今回の「教室員の風景」は、受賞された花田先生ご本人より、学会でのご発表や受賞についてご報告いただきます。
花田です。
少し前の話になりますが、2025年8月に開催された第43回日本受精着床学会・学術講演会において、「帝王切開瘢痕症候群(CSDi)患者の子宮内フローラの解析」が世界体外受精会議記念賞(臨床)を受賞いたしました。
今回の研究では、発表当時「帝王切開瘢痕症候群」と呼んでいた帝王切開子宮瘢痕症(cesarean scar disorder: CSDi)の不妊症の患者さんで、子宮内に液貯留がある方を対象に、その貯留液中の細菌叢(フローラ)を解析しました。
従来、子宮内のフローラはLactobacillus属(いわゆる乳酸菌)が多いほど妊娠には良い環境であると考えられてきました。しかし近年、さらに詳細な検査ができるようになり、今回CSDiの患者さんでは、一見Lactobacillus属が多く良好に見えるフローラの中に、必ずしも妊娠に適しているとは言えない状態が多く存在することを明らかにしました1)。

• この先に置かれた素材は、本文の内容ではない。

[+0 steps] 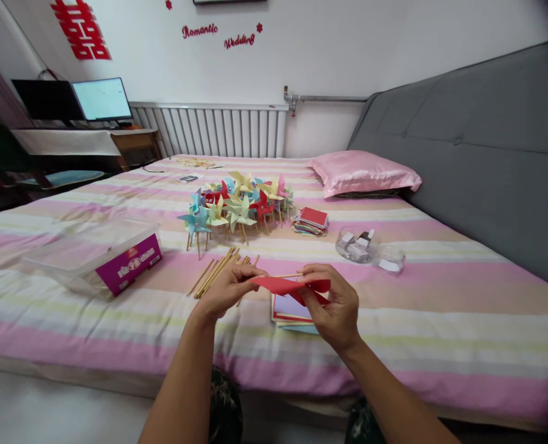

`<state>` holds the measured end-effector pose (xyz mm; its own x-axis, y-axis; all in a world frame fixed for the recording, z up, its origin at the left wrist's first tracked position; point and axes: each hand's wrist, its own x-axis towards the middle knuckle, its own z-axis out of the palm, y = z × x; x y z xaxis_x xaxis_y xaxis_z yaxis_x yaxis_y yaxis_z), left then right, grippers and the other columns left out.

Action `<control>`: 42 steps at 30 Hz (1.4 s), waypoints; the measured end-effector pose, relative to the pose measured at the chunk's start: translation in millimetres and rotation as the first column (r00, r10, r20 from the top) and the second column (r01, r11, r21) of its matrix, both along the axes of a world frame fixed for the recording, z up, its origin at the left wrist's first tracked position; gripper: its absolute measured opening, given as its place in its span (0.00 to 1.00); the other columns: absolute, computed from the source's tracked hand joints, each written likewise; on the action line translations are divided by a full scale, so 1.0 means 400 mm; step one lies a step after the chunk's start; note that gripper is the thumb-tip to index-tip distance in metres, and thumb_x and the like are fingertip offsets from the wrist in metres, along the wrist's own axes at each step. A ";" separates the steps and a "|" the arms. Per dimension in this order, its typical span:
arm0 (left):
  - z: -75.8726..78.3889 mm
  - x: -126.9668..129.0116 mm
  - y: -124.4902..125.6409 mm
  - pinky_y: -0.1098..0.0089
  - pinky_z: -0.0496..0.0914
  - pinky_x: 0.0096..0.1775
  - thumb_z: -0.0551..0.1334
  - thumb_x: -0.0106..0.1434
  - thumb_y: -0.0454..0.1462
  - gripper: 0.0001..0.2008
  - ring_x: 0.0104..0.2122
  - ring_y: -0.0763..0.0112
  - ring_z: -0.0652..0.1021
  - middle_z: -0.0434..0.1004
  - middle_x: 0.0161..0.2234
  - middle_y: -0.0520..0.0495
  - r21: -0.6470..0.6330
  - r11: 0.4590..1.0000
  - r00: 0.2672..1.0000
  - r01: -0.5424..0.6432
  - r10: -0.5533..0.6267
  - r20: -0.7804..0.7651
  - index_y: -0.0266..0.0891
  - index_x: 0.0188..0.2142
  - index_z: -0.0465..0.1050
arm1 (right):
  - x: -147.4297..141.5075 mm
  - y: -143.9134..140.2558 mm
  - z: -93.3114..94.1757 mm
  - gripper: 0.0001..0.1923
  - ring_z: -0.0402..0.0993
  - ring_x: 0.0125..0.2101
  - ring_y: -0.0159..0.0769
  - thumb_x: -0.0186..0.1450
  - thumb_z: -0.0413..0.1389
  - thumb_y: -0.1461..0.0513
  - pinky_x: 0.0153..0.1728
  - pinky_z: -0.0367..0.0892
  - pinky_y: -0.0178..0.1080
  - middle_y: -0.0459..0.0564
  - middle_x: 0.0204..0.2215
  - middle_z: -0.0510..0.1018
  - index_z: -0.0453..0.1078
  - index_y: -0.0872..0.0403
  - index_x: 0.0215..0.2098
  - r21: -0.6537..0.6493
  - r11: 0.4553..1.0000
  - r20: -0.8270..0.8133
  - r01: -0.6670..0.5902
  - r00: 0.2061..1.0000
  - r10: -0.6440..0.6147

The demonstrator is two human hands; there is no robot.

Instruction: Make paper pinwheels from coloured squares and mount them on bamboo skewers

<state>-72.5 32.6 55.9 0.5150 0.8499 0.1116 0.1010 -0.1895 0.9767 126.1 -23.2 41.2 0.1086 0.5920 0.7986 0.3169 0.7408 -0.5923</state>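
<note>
A red sheet of paper (283, 285), cut and partly folded, is held between my two hands above the bed. My left hand (230, 287) pinches its left end. The right end, with a bent flap, sits between the fingers of my right hand (334, 306). A thin wooden stick (283, 275) runs along behind the red paper from hand to hand; which hand grips it I cannot tell. Below lies a stack of coloured paper (295, 317), lilac on top. Several wooden sticks (216, 271) lie beyond my left hand.
Many-coloured paper pinwheels (240, 211) stand grouped on the striped bed (440, 345). Right of them lie a second paper stack (313, 217) and a clear round container (357, 245) with small packets. A clear plastic box (89, 259) with a purple label is at left, a pink pillow (366, 172) behind.
</note>
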 end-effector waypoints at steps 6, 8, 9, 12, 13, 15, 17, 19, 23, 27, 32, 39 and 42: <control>0.005 0.001 -0.001 0.69 0.65 0.35 0.64 0.55 0.39 0.10 0.31 0.66 0.73 0.77 0.27 0.44 0.033 0.999 1.000 -0.001 0.001 -0.013 0.34 0.33 0.80 | 0.002 0.000 -0.002 0.09 0.72 0.38 0.37 0.58 0.57 0.70 0.40 0.68 0.42 0.48 0.34 0.74 0.70 0.52 0.34 -0.009 1.000 0.005 -0.008 1.000 0.009; 0.007 0.002 -0.001 0.69 0.65 0.34 0.64 0.55 0.40 0.11 0.30 0.67 0.73 0.78 0.27 0.44 0.034 0.999 1.000 -0.008 0.008 -0.013 0.34 0.33 0.80 | 0.002 0.000 -0.001 0.08 0.72 0.38 0.37 0.58 0.57 0.70 0.39 0.68 0.42 0.48 0.34 0.74 0.69 0.52 0.34 -0.011 1.000 0.007 -0.009 1.000 0.009; 0.007 0.002 -0.001 0.70 0.65 0.34 0.65 0.55 0.40 0.11 0.30 0.67 0.73 0.78 0.27 0.43 0.032 0.999 1.000 -0.011 0.011 -0.009 0.34 0.32 0.80 | 0.003 0.000 -0.001 0.08 0.72 0.38 0.37 0.58 0.57 0.69 0.39 0.68 0.42 0.49 0.34 0.74 0.69 0.52 0.34 -0.012 1.000 0.009 -0.009 1.000 0.009; 0.006 0.001 -0.002 0.71 0.65 0.33 0.66 0.53 0.40 0.10 0.29 0.68 0.73 0.79 0.29 0.43 0.016 1.000 1.000 -0.010 0.010 0.018 0.34 0.31 0.80 | 0.002 -0.001 0.002 0.06 0.72 0.37 0.37 0.59 0.57 0.68 0.39 0.68 0.42 0.49 0.34 0.74 0.69 0.52 0.33 -0.024 1.000 0.024 -0.019 1.000 0.020; 0.006 0.000 -0.002 0.71 0.65 0.33 0.66 0.53 0.40 0.10 0.29 0.69 0.73 0.79 0.29 0.43 0.012 1.000 1.000 -0.012 0.011 0.028 0.34 0.30 0.80 | 0.002 -0.002 0.002 0.06 0.72 0.37 0.37 0.59 0.57 0.68 0.39 0.68 0.42 0.49 0.34 0.74 0.69 0.52 0.33 -0.027 0.999 0.031 -0.024 0.999 0.025; 0.006 -0.002 -0.002 0.72 0.65 0.32 0.67 0.52 0.40 0.09 0.29 0.70 0.73 0.79 0.29 0.44 0.003 1.000 0.999 -0.021 0.021 0.042 0.35 0.28 0.80 | 0.002 -0.004 0.004 0.05 0.72 0.37 0.37 0.59 0.56 0.67 0.38 0.69 0.42 0.49 0.34 0.75 0.69 0.51 0.33 -0.032 0.999 0.052 -0.029 0.998 0.030; 0.008 -0.004 -0.003 0.72 0.65 0.31 0.67 0.51 0.40 0.09 0.28 0.70 0.73 0.78 0.28 0.45 -0.004 0.999 0.999 -0.036 0.036 0.041 0.35 0.26 0.80 | 0.003 -0.007 0.005 0.05 0.72 0.36 0.37 0.60 0.56 0.67 0.37 0.69 0.41 0.49 0.33 0.75 0.69 0.51 0.33 -0.032 0.999 0.074 -0.030 0.997 0.032; 0.011 -0.005 -0.004 0.73 0.65 0.30 0.67 0.52 0.41 0.10 0.27 0.71 0.72 0.77 0.25 0.46 -0.009 0.999 0.998 -0.045 0.046 0.031 0.35 0.24 0.79 | 0.003 -0.008 0.007 0.05 0.72 0.36 0.37 0.59 0.56 0.68 0.37 0.69 0.41 0.50 0.34 0.75 0.69 0.51 0.33 -0.030 0.999 0.088 -0.041 0.995 0.043; 0.014 -0.006 -0.006 0.74 0.63 0.27 0.67 0.52 0.42 0.10 0.25 0.71 0.71 0.74 0.20 0.47 0.003 0.998 0.998 -0.060 0.060 0.031 0.35 0.25 0.80 | 0.005 -0.009 0.011 0.07 0.72 0.36 0.36 0.58 0.56 0.69 0.36 0.68 0.40 0.49 0.34 0.75 0.70 0.52 0.33 -0.036 0.997 0.096 -0.074 0.992 0.077; 0.015 -0.006 -0.006 0.75 0.59 0.23 0.67 0.51 0.42 0.11 0.19 0.76 0.67 0.72 0.18 0.49 -0.016 0.998 0.997 -0.067 0.068 0.036 0.35 0.26 0.80 | 0.006 -0.009 0.012 0.06 0.72 0.36 0.36 0.58 0.56 0.69 0.35 0.69 0.39 0.49 0.33 0.75 0.69 0.52 0.32 -0.042 0.995 0.100 -0.086 0.991 0.090; 0.011 -0.009 -0.004 0.75 0.60 0.23 0.67 0.52 0.42 0.10 0.21 0.75 0.68 0.74 0.21 0.47 0.007 0.998 0.998 -0.060 0.060 0.026 0.35 0.25 0.80 | 0.006 -0.008 0.009 0.07 0.72 0.36 0.36 0.59 0.56 0.69 0.36 0.69 0.40 0.49 0.33 0.75 0.70 0.52 0.33 -0.048 0.996 0.096 -0.079 0.992 0.083; 0.005 -0.012 -0.002 0.74 0.61 0.25 0.67 0.52 0.41 0.10 0.23 0.75 0.69 0.77 0.25 0.45 0.003 0.998 0.997 -0.071 0.070 0.041 0.36 0.26 0.80 | 0.009 -0.008 0.012 0.07 0.73 0.37 0.36 0.59 0.56 0.69 0.37 0.68 0.40 0.50 0.34 0.75 0.70 0.51 0.33 -0.036 0.995 0.105 -0.089 0.990 0.092; 0.007 -0.011 -0.003 0.75 0.61 0.24 0.67 0.52 0.42 0.10 0.22 0.76 0.68 0.76 0.23 0.46 0.008 0.998 0.997 -0.066 0.066 0.027 0.35 0.25 0.80 | 0.010 -0.009 0.010 0.07 0.73 0.37 0.36 0.59 0.56 0.69 0.36 0.69 0.40 0.50 0.34 0.75 0.70 0.51 0.33 -0.044 0.996 0.108 -0.081 0.990 0.085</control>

これまでに当教室では、CSDiに伴う不妊症について、さまざまな角度からその病態解明に取り組んできました。今回の研究もその延長線上にあるものであり、このような栄えある賞をいただけたことは、辻教授をはじめ、臨床・研究に携わってこられた多くの先生方のお力によるものと感じています。今後もさらに研究を進め、より適切な治療選択につながるものへと発展させたいと考えています。
今回の受賞を一つの節目とし、今後も日々の診療から生まれる疑問を研究につなげ、患者さんに還元できる成果を積み重ねていきたいと思います。

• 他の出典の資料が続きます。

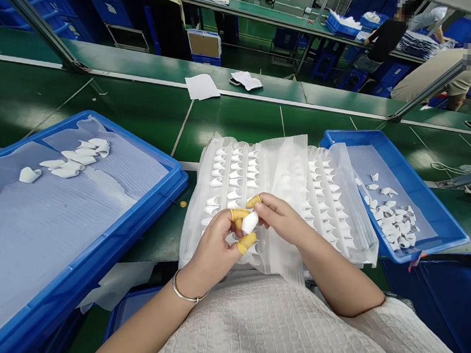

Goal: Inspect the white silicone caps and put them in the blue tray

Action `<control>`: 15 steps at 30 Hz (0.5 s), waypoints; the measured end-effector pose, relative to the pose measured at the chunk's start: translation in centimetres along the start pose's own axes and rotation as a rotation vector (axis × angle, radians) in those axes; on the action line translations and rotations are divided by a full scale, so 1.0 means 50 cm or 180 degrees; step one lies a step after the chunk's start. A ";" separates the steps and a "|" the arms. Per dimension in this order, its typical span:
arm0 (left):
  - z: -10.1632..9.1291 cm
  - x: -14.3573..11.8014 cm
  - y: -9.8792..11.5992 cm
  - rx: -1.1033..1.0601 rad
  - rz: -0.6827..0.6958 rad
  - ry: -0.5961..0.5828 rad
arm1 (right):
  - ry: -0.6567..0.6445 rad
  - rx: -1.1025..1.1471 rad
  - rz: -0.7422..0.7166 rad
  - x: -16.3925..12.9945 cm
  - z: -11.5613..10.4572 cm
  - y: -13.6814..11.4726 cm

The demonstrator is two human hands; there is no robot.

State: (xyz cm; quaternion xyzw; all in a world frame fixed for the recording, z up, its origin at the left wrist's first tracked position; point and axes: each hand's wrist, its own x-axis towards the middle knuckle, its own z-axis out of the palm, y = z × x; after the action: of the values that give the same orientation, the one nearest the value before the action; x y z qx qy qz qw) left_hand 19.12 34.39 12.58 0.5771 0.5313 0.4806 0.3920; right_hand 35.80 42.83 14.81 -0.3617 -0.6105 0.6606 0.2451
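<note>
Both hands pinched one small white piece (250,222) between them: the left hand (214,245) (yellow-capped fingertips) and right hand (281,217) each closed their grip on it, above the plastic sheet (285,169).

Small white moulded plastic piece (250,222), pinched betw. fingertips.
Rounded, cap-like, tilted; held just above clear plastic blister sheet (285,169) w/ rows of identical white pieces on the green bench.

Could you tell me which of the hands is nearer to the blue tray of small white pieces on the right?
Right. The right hand is beside the blue tray; the left hand lies farther off.
</note>
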 end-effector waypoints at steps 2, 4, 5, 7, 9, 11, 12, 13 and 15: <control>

1) Hanada T, Nobuta Y, Kasei R, Kasahara M, Matsuda Y, Takahashi A, Tanaka Y, Sako H, Tsuji S. Species-level analysis of intrauterine cavity fluid microbiota in cesarean scar disorder. Eur J Obstet Gynecol Reprod Biol. 2026.